The common story is that Olympic Boulevard was born from a simple renaming of Tenth Street on the occasion of the 1932 Olympics, but the name change actually accompanied LA's first big street modernization project, originally put into motion in the mid-twenties. The whole process was very drawn out and dramatic and is going to sound eerily familiar to anyone who follows LA planning these days (rail line construction in particular comes to mind)--it involved lawsuits galore (including a friendly one to force the issue through the courts), property seizure, and even a mayoral veto. At the time, the legal tussle set a precedent allowing the city to widen streets as it felt necessary. Let's let the LA Times archives tell the story:

Jan. 1, 1925
Eighty million dollars for city's streets

[In an article on a whole bunch of street improvements planned by the city] "?the opening and the widening of Tenth street from the western to the eastern city boundaries so as to make of this a 100-foot traffic artery throughout its length. Work on this project awaits only the action of the courts in making condemnation awards so that the land necessary can be taken over by the city and construction work start."

Jan. 31, 1925
Street opening halted by writ

"Condemnation of property needed in the proposed opening of Ninth and Tenth streets and connecting thoroughfares was halted temporarily yesterday by a preliminary injunction granted by Superior Judge Shaw."

Jun. 21, 1925
Tenth street appeal filed

"The decision against the city by Judge Shaw on one out of the eleven points presented by City Attorney Stephens has had the effect of holding up the improvement, so the City Attorney appealed to the Supreme Court."

Oct. 13, 1925
City's traffic rights upheld

"The widening of Tenth street, the City Attorney said, is "necessitated through the rapid growth of the city and the tremendous increase in the use of the motor vehicles, demanding the widening, extending and co-ordinating of principal thoroughfares in order to accomplish direct and through communication in the city..."

Dec. 19, 1925
Project injunction hit

"An appeal from a Superior Court injunction restraining the city of Los Angeles from proceeding with a condemnation suit for the $10,000,000 project of opening, widening and improving Tenth and Ninth streets and Nines avenue, asserted to be the largest improvement of its kind attempted through any court in this State, was submitted to the State Supreme Court yesterday by City Attorney Stephens after lengthy argument. Decision was reserved.

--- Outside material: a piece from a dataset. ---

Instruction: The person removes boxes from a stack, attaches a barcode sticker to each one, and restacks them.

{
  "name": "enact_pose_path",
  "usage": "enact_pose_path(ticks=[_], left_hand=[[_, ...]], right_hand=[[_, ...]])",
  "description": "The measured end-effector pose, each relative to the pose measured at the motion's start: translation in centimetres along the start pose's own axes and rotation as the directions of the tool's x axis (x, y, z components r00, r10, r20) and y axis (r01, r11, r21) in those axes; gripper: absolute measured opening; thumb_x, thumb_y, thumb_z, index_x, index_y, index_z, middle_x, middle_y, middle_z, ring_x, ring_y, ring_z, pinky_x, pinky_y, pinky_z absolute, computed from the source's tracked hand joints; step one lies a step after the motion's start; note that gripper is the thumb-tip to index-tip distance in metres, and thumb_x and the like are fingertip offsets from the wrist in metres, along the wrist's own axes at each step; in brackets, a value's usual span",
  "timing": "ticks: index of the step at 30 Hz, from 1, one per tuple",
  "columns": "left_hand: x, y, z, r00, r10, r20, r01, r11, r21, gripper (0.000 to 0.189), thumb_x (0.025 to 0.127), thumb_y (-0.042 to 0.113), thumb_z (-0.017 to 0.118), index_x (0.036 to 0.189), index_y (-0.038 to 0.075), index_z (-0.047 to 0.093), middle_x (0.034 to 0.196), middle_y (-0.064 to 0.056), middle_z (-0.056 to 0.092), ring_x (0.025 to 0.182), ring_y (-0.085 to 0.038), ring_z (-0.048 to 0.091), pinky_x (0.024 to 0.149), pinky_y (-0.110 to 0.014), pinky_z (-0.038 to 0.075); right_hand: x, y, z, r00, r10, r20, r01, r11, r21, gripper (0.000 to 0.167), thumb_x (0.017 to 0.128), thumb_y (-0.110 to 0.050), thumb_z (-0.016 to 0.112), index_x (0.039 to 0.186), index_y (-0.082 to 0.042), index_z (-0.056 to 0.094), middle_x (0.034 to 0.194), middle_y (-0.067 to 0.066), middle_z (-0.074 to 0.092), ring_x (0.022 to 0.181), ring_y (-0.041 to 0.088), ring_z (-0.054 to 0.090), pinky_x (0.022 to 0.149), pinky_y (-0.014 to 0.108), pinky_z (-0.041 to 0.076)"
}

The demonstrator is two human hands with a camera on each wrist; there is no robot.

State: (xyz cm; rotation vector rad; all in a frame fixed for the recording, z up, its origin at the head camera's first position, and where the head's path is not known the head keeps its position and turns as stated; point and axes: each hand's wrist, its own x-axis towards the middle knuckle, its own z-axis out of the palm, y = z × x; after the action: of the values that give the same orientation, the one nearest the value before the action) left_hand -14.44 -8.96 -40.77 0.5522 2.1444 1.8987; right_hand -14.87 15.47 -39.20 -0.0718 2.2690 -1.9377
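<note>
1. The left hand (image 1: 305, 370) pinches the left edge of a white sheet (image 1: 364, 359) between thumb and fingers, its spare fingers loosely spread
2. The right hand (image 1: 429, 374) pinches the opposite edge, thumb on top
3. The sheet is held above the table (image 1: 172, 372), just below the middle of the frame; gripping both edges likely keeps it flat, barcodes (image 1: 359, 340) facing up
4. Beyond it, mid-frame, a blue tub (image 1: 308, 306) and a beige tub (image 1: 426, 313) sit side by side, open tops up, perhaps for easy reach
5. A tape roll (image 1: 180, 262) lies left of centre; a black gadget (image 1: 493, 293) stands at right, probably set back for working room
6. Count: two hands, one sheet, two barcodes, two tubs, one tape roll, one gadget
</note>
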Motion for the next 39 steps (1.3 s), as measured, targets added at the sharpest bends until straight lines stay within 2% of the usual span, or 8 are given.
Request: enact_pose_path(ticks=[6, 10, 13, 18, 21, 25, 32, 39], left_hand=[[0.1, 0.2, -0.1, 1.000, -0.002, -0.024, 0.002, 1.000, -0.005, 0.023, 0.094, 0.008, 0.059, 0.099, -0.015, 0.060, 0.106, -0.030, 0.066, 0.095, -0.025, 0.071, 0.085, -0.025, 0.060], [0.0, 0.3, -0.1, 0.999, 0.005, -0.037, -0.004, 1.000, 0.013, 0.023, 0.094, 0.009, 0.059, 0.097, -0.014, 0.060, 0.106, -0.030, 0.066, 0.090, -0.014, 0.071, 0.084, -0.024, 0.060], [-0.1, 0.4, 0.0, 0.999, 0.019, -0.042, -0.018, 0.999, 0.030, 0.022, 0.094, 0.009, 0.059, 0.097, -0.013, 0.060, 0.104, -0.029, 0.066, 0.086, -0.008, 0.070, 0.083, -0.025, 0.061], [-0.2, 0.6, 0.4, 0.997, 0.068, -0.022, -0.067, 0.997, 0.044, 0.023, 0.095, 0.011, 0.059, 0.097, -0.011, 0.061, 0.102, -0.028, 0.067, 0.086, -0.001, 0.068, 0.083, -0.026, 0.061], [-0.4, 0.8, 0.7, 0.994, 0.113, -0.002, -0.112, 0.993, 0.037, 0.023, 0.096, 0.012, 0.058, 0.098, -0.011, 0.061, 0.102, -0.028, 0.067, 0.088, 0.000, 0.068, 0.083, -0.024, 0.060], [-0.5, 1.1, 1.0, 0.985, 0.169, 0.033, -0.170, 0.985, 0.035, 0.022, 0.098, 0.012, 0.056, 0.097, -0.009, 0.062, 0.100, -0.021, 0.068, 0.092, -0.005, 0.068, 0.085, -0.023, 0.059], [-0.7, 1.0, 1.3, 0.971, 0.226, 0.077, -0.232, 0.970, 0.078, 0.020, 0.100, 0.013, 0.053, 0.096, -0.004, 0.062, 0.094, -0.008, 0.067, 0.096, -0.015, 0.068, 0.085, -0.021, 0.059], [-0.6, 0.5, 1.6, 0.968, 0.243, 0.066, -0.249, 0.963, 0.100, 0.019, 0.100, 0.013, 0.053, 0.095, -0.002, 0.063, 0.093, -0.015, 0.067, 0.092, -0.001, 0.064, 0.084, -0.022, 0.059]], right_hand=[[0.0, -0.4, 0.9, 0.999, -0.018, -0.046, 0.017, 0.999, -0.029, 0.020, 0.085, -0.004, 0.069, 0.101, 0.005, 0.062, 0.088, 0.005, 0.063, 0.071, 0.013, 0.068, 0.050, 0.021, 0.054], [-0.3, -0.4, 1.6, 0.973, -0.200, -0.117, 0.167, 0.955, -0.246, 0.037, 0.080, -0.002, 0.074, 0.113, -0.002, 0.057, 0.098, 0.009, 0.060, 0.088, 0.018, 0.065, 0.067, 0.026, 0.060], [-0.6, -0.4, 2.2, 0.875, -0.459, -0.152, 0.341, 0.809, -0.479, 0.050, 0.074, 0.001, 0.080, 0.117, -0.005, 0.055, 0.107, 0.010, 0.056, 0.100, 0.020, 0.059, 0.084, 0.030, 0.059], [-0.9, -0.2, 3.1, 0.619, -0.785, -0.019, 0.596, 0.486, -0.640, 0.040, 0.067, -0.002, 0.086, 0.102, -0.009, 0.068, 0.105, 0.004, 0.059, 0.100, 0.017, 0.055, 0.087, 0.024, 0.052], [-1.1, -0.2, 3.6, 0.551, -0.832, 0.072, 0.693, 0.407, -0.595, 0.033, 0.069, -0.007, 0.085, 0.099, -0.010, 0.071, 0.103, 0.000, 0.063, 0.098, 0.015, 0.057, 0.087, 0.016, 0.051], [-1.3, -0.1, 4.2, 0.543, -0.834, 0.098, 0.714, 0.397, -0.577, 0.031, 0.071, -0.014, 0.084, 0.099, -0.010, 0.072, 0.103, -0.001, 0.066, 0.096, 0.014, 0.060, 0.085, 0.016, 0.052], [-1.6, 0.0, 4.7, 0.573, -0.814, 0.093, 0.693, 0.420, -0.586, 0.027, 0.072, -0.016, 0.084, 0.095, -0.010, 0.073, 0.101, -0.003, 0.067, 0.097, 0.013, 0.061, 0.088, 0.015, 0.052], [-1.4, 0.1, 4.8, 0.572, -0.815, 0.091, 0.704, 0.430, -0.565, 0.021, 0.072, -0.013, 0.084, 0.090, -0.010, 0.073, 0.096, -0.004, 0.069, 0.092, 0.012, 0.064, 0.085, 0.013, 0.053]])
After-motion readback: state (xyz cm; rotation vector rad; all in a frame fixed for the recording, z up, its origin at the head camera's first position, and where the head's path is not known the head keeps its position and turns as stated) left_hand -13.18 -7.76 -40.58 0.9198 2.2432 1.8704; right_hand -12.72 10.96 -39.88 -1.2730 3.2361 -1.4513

"Attorneys for the O.T. Johnson estate and other property owners controlling frontage along the line of proposed improvement attacked the condemnation proceedings on highly technical points, among which were allegations that the notice of intention was not brief as required by law and that the property owners would not be given an equal return for the special assessment tax as required by law?"

Mar. 26, 1926
Street widening blocked

"The court sustained the decision of the trial tribunal here, which held the proposed improvement illegal."

"There is nothing, however, to prevent the city from starting all over again with the Tenth-street improvement project, said [City Attorney] Stephens."

Mar. 29, 1926
Street plans up for action

"The new proceedings for the widening of Tenth street will be discussed at this meeting also ? The Tenth street widening is the first move of the huge Major Traffic Plan to be started, but it has been delayed through technicalities."

Mar. 31, 1926
New move in widening instituted

"The Council voted yesterday to instruct the City Attorney to bring in an ordinance instituting new proceedings for the widening and straightening of Tenth street?"

Apr. 7, 1926
Tenth-street plan favored

"Favorable comment upon recommencing the Tenth-street opening and widening project was voiced yesterday by Councilmen following an open hearing on the matter by the Council Street Opening and Widening Committee."

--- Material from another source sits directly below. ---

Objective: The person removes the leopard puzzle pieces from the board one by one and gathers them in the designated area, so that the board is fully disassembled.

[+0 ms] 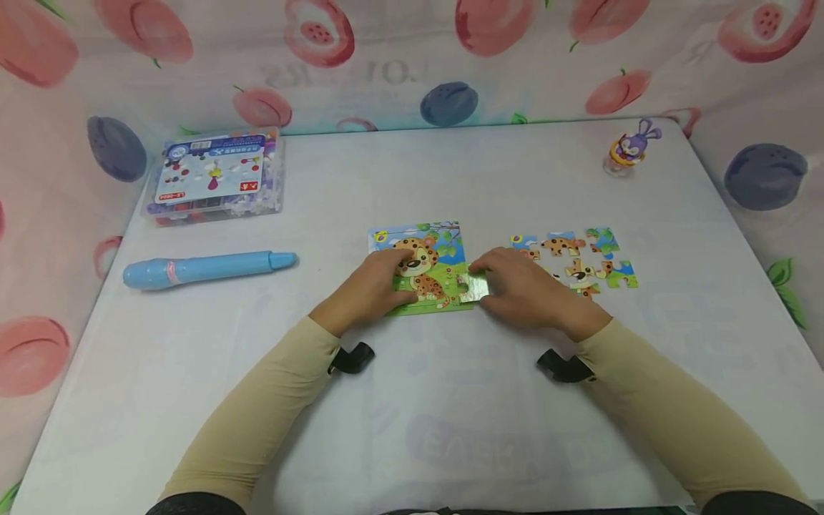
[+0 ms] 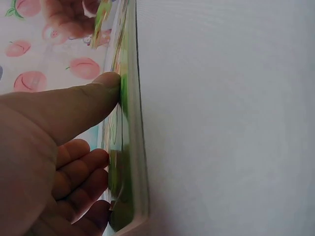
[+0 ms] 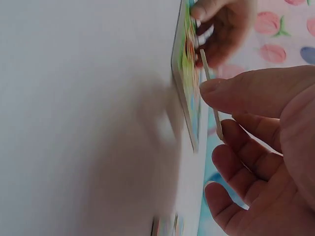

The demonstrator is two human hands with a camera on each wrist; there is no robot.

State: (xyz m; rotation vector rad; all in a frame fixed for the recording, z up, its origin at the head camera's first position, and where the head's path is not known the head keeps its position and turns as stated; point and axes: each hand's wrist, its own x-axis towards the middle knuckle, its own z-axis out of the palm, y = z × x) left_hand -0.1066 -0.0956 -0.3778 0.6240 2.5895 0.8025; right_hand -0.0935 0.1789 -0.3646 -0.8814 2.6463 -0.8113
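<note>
A square jigsaw puzzle board (image 1: pixel 449 247) with a spotted leopard cub lies on the table's middle. My left hand (image 1: pixel 368 285) rests on its left part; in the left wrist view the thumb (image 2: pixel 101 93) touches the board's face and the other fingers are loosely bent at it. My right hand (image 1: pixel 531 292) pinches a shiny puzzle piece (image 1: pixel 477 287) at the board's right edge. In the right wrist view that piece (image 3: pixel 204 61) is edge-on between thumb and fingers, tilted and above the board (image 3: pixel 183 91). Loose puzzle pieces (image 1: pixel 621 275) lie right of the right hand, which partly hides them.
A clear plastic box (image 1: pixel 212 172) of small coloured parts stands at the back left. In front of it lies a thick blue pen-shaped object (image 1: pixel 212 269). A small purple rabbit-eared figure (image 1: pixel 629 149) stands at the back right. Fruit-printed cloth (image 1: pixel 386 100) hangs behind the table.
</note>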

"Apparently there was no opposition to the Tenth-street project, the speakers against it urging changes in the engineering lines or the assessment district."

Apr. 26, 1926
The Tenth-street project

"The opposition comes from a little group of property owners who carried their grievances to court and on highly technical grounds, such as the proper posting of notices, gained an adverse ruling from the State Supreme Court. This same group is now engaged in warfare on the new proceedings before the Council. They are but a handful and in the assessment district are 33,000 lots."

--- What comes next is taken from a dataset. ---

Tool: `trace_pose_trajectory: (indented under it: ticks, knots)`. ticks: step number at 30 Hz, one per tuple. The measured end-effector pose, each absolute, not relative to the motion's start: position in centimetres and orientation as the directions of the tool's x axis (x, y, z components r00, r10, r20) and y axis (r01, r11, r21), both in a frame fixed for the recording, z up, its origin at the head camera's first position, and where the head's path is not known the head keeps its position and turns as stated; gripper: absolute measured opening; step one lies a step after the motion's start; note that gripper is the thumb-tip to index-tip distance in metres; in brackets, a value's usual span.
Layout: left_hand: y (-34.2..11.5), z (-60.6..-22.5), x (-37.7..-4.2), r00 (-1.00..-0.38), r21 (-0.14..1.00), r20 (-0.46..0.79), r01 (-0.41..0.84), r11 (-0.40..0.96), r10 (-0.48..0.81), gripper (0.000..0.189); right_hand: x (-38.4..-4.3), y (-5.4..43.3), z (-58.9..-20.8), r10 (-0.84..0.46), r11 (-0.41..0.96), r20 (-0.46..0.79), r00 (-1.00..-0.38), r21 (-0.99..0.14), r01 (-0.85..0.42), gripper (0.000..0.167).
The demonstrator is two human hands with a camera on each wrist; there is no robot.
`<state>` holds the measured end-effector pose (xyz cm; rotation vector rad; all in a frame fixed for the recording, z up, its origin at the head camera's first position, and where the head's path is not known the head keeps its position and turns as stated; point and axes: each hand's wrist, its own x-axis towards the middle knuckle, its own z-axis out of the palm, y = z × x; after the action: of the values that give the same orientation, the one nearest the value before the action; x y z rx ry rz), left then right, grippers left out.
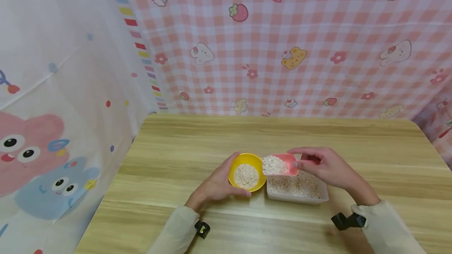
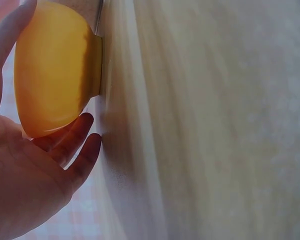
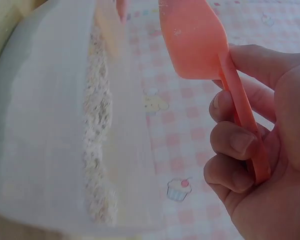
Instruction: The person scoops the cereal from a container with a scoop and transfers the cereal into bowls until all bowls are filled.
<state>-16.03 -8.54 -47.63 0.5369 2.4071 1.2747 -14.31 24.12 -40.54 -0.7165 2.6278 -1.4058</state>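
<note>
My left hand (image 1: pixel 217 183) holds a yellow bowl (image 1: pixel 248 157) on the table, thumb at the near side and fingers round the far side. Pale flakes that look like oats (image 1: pixel 246 175) cover the bowl's bottom. The left wrist view shows the bowl's outer wall (image 2: pixel 52 70) between thumb and fingers. In my right hand (image 1: pixel 328 166), curled fingers grip the handle of a pink scoop (image 1: pixel 291 163). The scoop carries a heap of flakes (image 1: pixel 273 165), its front edge at the bowl's right rim. Below the scoop stands a translucent white container (image 1: pixel 296 198) with more flakes in it.
The wood-grain table (image 1: pixel 169 148) reaches back to a pink checked cloth (image 1: pixel 219 77). A white cloth with cartoon figures (image 1: pixel 88 120) hangs at the left. The container stands close to the bowl's right side. Both wrists wear black straps.
</note>
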Motion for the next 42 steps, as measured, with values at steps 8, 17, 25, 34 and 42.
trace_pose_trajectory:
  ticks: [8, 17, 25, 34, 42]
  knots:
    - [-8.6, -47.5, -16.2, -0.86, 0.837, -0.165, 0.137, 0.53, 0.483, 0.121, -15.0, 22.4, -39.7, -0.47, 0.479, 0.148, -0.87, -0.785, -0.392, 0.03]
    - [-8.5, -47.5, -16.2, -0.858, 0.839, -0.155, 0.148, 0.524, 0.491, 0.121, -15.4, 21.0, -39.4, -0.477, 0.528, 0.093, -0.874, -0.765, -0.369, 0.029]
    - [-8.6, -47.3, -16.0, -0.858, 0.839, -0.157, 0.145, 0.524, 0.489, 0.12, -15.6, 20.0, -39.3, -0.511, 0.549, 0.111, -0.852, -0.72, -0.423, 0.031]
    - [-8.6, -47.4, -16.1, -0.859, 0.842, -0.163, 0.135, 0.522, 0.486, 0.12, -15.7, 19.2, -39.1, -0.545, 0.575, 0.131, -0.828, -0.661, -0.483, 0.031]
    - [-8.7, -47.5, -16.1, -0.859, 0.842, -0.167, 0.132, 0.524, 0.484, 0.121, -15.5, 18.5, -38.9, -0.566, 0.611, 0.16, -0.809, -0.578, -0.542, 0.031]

"The engineering lines were drawn and the assessment district spread by the city's experts. On the Tenth-street project they utilized their experience--they ran the lines where they deemed them most suitable and followed the law in levying assessments in proportion to benefit derived.

"Upon the Tenth-street project to a degree depends the whole, the Major Traffic Plan."

May 5, 1926
Step taken for artery project

"An important official step for the creation of Tenth street as a cross-town major traffic artery was taken by the Council yesterday when instructions were given the City Attorney and City Engineer to prepare and bring into the Council the ordinance of intention."

"Success for the Tenth-street matter was gained only after a hectic session of the Council, featured by heated expressions thrown about by Councilman at one another ? Councilmen Shaw and Hall fell out and bandied words. Mr. Shaw accused Mr. Hall of attempting the defeat of the entire matter, and Mr. Hall leaped to his feet, shouting he was 'not representing any obstructionist.'"

Sep. 4, 1926
Tenth street map approved

"The assessment district map adopted yesterday on motion of Councilman Allan, seconded by Councilman Shaw, was substantially the same as the map under the former proceedings ? except that at the northwest corner of Tenth street and Figueroa street, and at the southwest corner of Wilton Place and Tenth street, the former small slivers of private property are now included in the land to be condemned."

Sep. 24, 1926
Mayor approves project

"This was the first of the great street-opening and widening projects set under way in Los Angeles."

Oct. 4, 1926
Progress made in traffic plan

"Tenth street is the largest of the [unreadable] involved. Tenth street at present is narrow and without adequate terminals. When completed, Tenth will be 100 feet wide from Burck place, which is just west of Windsor Boulevard, to Indiana street, the east city limits.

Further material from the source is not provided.